Tout ce qui s'est dit sur la prévention est extrêmement intéressant mais s'applique in fine à très peu de cas.
Je m'explique et prend pour base le retour et de l'observation que j'ai des affaires soumises aux tribunaux, les statistiques pénales en France, certaines expériences et observations de moi-même et de mes proches dans des foyers éducatifs et centres maternels ainsi que dans les centres médico-psychologiques des victimes d'infractions sexuelle.
Pour info, 80 % des affaires jugées par les cours d'assises sont à dominantes sexuelles et familiales. Il y a par an un peu moins de 8 000 condamnations criminelles pour agressions sexuelles dont viol.
Et bien il en ressort que la figure du prédateur qui cible ses victimes inconnues de lui n'existe quasiment pas. C'est rarissime. Il n'y a pas pléthore de Guy Georges, Patrice Allègre ou de Michel Fourniret.
On a plus de chance de se faire violer par son père, son oncle, son beau-père, qui, le soir venu "se trompe" de chambre à coucher ou de salle de bain. Le tout sur fond d'organisation familiale très particulière où le tabou de l'inceste n'apparaît plus et où l'apprentissage de la libre disposition de son corps est défaillant.
Idem pour les femmes dont beaucoup sont victimes de leur mari, conjoint, ex, etc.
Bref, l'agresseur sexuel est globalement quelqu'un qui connaît intimement la victime. Sa tenue s'avère indifférente.
Dans les autres cas, où l'agresseur et la victime de se connaissent pas et bien là aussi souvent on est pas forcément dans une délinquance de prédation.
Très souvent d'ailleurs, on se situe dans un schéma où il y a méprise chez l'un des intentions de l'autre et inversement. Pour caricaturer l'agresseur croyait la victime consentante. De son côté, elle croyait qu'il n'allait pas aller si loin. Elle n'a pu alors soit dire non, soit faire comprendre ce refus. On est bien loin de la simple tenue vestimentaire mais dans une terrible amiguité comportementale chez les deux protagonistes.

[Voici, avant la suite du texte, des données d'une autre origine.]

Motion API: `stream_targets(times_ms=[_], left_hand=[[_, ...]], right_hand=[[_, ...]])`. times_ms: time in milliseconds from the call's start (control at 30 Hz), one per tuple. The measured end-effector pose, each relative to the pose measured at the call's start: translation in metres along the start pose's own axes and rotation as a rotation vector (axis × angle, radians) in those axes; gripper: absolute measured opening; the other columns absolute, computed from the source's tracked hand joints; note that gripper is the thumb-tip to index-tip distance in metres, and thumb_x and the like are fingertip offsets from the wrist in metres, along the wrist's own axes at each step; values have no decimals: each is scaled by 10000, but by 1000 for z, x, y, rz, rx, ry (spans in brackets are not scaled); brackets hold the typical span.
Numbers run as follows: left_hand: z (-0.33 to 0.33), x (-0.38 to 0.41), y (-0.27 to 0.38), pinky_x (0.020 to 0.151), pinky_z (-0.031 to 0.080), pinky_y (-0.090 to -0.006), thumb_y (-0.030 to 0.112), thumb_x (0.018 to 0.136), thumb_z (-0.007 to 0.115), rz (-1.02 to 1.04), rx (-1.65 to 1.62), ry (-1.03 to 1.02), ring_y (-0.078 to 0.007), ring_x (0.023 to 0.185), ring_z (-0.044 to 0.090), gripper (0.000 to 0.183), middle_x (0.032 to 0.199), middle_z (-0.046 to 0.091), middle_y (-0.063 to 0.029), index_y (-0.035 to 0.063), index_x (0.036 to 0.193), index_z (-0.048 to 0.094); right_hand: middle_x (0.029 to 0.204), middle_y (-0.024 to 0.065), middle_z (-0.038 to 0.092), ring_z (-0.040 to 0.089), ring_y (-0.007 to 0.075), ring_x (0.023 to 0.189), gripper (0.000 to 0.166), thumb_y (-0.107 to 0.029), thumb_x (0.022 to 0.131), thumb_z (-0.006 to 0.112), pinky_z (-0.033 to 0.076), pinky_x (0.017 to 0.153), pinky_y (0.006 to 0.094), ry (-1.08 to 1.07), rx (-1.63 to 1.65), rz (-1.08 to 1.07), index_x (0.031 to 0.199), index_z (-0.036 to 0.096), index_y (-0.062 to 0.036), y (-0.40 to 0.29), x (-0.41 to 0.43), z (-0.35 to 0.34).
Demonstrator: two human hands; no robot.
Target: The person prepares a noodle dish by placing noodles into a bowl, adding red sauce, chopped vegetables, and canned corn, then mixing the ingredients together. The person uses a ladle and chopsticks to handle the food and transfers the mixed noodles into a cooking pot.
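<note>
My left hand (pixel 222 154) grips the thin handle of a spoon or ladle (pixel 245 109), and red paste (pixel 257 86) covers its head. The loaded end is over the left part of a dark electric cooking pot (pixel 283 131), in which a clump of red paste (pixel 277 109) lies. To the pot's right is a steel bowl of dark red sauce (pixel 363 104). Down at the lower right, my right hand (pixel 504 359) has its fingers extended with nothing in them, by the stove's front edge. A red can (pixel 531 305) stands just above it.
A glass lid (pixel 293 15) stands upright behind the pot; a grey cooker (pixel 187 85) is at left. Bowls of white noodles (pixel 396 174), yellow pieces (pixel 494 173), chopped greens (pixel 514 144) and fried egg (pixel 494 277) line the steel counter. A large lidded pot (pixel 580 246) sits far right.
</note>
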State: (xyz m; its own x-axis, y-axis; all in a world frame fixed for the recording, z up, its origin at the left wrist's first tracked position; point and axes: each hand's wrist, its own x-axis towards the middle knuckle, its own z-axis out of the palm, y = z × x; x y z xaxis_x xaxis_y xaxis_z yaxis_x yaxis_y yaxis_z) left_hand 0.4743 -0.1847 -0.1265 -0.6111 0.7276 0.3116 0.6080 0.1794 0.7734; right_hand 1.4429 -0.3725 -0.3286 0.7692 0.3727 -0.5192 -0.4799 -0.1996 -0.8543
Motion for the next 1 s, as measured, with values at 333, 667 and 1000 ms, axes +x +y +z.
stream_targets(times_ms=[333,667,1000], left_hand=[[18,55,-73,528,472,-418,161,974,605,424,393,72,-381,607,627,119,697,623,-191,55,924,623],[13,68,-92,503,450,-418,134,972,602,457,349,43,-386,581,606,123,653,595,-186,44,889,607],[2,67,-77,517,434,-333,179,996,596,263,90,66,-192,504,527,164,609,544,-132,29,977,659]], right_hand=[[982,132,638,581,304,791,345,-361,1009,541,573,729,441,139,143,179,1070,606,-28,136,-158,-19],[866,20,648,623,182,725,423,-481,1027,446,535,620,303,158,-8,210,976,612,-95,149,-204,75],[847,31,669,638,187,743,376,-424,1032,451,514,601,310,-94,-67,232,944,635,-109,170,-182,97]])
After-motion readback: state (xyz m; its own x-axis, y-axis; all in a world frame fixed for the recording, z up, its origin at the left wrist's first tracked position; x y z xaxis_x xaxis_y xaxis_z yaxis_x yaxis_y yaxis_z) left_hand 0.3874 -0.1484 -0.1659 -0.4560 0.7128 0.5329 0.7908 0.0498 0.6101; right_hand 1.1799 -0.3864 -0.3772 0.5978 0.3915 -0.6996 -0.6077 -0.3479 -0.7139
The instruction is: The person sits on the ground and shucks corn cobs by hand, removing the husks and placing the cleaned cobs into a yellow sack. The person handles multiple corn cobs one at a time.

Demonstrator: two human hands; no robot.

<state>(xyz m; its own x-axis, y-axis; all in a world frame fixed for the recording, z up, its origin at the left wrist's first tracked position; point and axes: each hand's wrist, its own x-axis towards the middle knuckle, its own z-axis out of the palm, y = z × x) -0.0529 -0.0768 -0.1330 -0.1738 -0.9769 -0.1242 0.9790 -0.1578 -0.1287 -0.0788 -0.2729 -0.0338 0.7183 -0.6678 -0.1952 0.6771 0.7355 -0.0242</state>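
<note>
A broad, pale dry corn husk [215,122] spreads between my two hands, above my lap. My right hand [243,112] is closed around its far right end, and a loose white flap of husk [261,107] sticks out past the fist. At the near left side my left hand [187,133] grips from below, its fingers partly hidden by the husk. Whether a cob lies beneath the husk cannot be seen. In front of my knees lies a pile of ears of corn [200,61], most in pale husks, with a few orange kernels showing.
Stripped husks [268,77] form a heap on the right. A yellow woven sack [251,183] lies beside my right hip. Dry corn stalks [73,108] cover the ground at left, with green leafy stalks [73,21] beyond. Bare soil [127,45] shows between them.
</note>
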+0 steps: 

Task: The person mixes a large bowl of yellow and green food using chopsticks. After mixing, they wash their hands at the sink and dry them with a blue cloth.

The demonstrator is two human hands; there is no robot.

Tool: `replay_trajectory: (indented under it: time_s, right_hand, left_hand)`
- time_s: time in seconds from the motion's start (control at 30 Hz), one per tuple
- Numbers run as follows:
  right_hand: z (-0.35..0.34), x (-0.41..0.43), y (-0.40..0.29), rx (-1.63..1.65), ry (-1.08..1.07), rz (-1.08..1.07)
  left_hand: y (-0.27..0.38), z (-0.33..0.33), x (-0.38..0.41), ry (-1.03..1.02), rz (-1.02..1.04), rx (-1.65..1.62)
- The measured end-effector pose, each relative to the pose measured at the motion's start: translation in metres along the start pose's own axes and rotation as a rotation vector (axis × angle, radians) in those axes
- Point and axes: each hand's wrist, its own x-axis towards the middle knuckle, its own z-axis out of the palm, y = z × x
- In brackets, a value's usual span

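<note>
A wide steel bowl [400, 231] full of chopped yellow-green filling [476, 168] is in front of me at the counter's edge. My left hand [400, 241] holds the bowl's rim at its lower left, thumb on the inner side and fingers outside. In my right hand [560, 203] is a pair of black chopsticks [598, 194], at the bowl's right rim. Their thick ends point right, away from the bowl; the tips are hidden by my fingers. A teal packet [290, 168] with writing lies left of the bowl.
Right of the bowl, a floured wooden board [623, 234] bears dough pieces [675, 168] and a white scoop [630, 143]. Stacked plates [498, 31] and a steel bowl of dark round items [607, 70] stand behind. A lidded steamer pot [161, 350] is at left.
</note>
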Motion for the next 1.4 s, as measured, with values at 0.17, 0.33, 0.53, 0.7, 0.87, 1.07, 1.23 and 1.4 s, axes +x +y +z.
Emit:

Mais ce qui est flagrant chez beaucoup de victimes, notamment des femmes adolescentes ou jeunes adultes, c'est le peu de conscience de leur propre corps et de ce qu'autrui a le droit d'y faire. Pas mal ne possèdent aucune connaissance ou respect de leur propre corps.
Combien de fois certains professionnels ont entendu des victimes leur dire "Mais moi au départ je croyait que l'amour c'était ça. Que faire l'amour ça voulait dire faire ça ou ça. Qu'il fallait dire oui". "Qu'il avait le droit de faire ça"?
Combien de demoiselles sont dans une telles détresse affective qu'elles sont prêtent à tout avec leur corps pour garder celui dont elles pensent qu'il les aime?
Et ce n'est qu'après, par ex. le lendemain de la relation sexuelle plus ou moins consentie à l'arrière d'une voiture au sortir d'une discothèque ou par ex. après avoir parlé à une amie sur la relation avec le petit ami du moment, qu'elles s'aperçoivent qu'elles ont été victimes d'une agression sexuelle.
Dans une affaire un peu glauque, je me souviens même avoir vu un auteur de viol offrir un café à sa victime et l'accompagner à l'arrêt de bus le plus proche puis appeler un taxi. C'est le chauffeur de taxi qui a compris ce qui s'était passé, a refusé d'amener la jeune femme chez elle et l'a conduite au urgence (devant la cour d'assises, ce chauffeur s'est effondré en larme en affirmant qu'il aurait bien aimé faire plus).
Pour en revenir plus spécifiquement au sujet, c'est donc moins la tenue des gamines qui compte que leur apprentissage de leur propre corps. De la conscience du fait qu'il n'est pas à la disposition d'autrui et de la capacité à dire sans équivoque "non".
La tenue peut servir à faire passer le message sans équivoque ou à empêcher l'auteur de passer outre le refus.